We can't even track down who QRobo ENews is. They (it) account(s) for 1 percent of our total traffic (or 130,000 page views a day), and we can't track them down to even have a clue what they're doing. The web crawlers were coming from Internet servers in Asia. (Our systems team blocked ORobo ENews from having access to our servers as of Aug. 10. We have blocked numerous other Internet companies who are in direct competition with our customers, such as Topix.)
All these companies use content generated by newspapers for various purposes. Google, Yahoo! and Microsoft have sold millions of dollars in advertising around contextual and behavioral-targeted advertising around this and other Internet content.

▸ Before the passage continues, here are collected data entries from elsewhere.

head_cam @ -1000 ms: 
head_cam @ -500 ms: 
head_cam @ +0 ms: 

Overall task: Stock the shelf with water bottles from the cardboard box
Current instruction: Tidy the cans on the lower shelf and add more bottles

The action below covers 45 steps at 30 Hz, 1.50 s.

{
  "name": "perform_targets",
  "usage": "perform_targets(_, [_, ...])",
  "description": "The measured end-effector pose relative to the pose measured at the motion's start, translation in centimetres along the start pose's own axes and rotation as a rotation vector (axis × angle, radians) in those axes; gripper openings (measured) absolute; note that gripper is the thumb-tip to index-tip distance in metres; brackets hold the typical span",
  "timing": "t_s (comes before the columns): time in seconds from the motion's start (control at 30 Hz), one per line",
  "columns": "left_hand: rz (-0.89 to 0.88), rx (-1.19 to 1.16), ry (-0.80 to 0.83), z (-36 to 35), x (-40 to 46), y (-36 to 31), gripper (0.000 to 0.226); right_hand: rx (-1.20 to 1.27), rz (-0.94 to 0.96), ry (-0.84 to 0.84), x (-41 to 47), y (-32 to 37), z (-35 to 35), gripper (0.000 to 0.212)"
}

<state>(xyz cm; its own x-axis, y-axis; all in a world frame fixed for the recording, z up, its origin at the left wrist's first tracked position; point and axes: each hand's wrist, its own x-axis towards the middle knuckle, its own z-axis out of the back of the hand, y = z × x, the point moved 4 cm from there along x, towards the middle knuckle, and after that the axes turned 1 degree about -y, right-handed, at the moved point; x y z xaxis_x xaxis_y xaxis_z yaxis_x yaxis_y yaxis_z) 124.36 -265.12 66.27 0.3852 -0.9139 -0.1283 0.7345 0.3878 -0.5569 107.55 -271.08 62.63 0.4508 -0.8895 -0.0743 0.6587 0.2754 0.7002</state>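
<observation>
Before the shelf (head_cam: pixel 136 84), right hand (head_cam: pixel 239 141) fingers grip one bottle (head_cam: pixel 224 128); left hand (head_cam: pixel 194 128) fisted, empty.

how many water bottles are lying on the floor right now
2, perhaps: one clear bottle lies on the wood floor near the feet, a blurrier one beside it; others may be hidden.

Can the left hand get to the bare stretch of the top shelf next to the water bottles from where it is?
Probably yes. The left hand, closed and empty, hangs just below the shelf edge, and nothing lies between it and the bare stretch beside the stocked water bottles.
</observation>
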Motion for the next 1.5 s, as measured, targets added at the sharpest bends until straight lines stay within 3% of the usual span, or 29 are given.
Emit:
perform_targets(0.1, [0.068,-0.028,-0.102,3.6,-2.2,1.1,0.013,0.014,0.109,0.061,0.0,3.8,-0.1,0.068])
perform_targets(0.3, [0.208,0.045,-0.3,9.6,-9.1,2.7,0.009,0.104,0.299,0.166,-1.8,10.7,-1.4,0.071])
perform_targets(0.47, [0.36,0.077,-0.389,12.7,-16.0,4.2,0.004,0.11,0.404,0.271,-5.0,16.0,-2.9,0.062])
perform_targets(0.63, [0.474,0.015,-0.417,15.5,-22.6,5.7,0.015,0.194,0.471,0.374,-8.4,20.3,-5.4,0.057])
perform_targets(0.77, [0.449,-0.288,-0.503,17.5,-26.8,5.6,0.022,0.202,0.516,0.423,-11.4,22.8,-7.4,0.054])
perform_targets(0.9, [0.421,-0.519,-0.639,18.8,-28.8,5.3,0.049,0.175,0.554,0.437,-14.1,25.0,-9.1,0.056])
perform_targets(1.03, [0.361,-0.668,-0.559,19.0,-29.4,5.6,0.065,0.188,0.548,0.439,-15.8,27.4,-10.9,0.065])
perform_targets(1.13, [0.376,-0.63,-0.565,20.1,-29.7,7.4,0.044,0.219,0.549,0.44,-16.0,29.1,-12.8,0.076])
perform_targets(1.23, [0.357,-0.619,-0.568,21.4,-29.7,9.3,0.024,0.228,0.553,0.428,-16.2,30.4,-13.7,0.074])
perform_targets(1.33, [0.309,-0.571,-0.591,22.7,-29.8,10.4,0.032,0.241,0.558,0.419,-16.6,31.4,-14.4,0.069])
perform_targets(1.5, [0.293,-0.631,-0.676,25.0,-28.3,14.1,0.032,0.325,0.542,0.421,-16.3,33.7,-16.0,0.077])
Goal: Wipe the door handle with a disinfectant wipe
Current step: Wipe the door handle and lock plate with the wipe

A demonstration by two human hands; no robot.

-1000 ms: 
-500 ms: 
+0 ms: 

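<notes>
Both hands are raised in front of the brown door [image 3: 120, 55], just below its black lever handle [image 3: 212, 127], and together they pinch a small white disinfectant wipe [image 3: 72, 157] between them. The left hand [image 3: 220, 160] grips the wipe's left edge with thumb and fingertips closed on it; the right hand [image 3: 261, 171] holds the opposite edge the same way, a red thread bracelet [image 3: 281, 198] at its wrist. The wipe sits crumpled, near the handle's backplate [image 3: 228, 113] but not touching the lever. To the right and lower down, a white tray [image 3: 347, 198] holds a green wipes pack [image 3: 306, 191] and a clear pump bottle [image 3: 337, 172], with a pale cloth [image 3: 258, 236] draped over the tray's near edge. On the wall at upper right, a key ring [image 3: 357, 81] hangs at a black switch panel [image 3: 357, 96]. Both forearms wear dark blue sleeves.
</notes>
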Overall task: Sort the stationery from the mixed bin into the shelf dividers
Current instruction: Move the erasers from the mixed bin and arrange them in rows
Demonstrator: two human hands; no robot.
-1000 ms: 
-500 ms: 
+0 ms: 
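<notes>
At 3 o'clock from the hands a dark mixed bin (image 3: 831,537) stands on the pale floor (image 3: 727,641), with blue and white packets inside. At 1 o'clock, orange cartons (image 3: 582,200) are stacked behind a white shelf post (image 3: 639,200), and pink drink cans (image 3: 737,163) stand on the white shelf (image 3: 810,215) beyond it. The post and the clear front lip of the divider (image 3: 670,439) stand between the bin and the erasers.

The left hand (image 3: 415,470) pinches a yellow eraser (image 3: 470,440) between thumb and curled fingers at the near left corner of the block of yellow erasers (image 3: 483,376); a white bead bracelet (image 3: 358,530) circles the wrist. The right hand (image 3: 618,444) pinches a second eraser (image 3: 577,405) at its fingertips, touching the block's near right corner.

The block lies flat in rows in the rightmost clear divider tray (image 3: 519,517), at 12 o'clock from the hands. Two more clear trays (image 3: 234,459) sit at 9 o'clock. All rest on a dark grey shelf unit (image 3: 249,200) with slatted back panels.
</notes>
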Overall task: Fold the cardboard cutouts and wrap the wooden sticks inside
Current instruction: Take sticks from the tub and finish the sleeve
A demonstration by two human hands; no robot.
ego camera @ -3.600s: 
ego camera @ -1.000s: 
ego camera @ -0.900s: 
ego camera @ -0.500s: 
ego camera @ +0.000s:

This is not necessarily a symbiotic relationship. As Internet advertising has grown, newspaper advertising has dwindled. Start-up companies funded by venture capital and angel money cropped up regularly with hopes of using new technology and others' content to become the next Internet success story - and damn the content providers.
Consumers, too, should have concerns. The unbridled development of technology and the parsing of data raise privacy concerns. Data tracking and parsing enable companies of all sorts to know huge amounts of information about individuals.
This technology and data mining enable creation of great products, but it also opens potential problems. Data collected by spiders, cookies, emails and information voluntarily submitted to social media sites allow technology companies to "know" the preferences and desires of consumers. The data, potentially, can be shared and used in ways detrimental to the unwitting consumer by companies intent on becoming the next Internet titans.
The largest Internet company, Google, is looking at new ways to marry data knowledge with user needs. Google co-founder Larry Page recently said: "We are moving very fast. There are lots of new uses for the data." This coming from the head of one of the most scrupulous Web companies, whose famous motto is "Do no evil." Other companies, I fear, know no boundaries.
Government wants access to the data. China has battled with Google over data access. Research in Motion (makers of Blackberry phones) is fighting with Saudia Arabia and Qatar over data access and security.
In the U.S., the Obama administration recently asked Congress to give the FBI. clear authority to obtain the context of emails and other Internet-based communications without first obtaining a warrant from a judge. The Democratic chairman of the Senate Judiciary Committee, Sen. Patrick Leahy, said the proposal raises "serious privacy and civil liberties concerns."
Digital Age technology has given us many great advances, but not without raising concerns about copyright protections, privacy protection and possible governmental snooping and other abuses.
What we don't know can hurt us. Technology wizards - backed by angel investors and investment bankers - will always be one step ahead of those who potentially suffer collateral damage.
We will continue to be vigilant. So should you.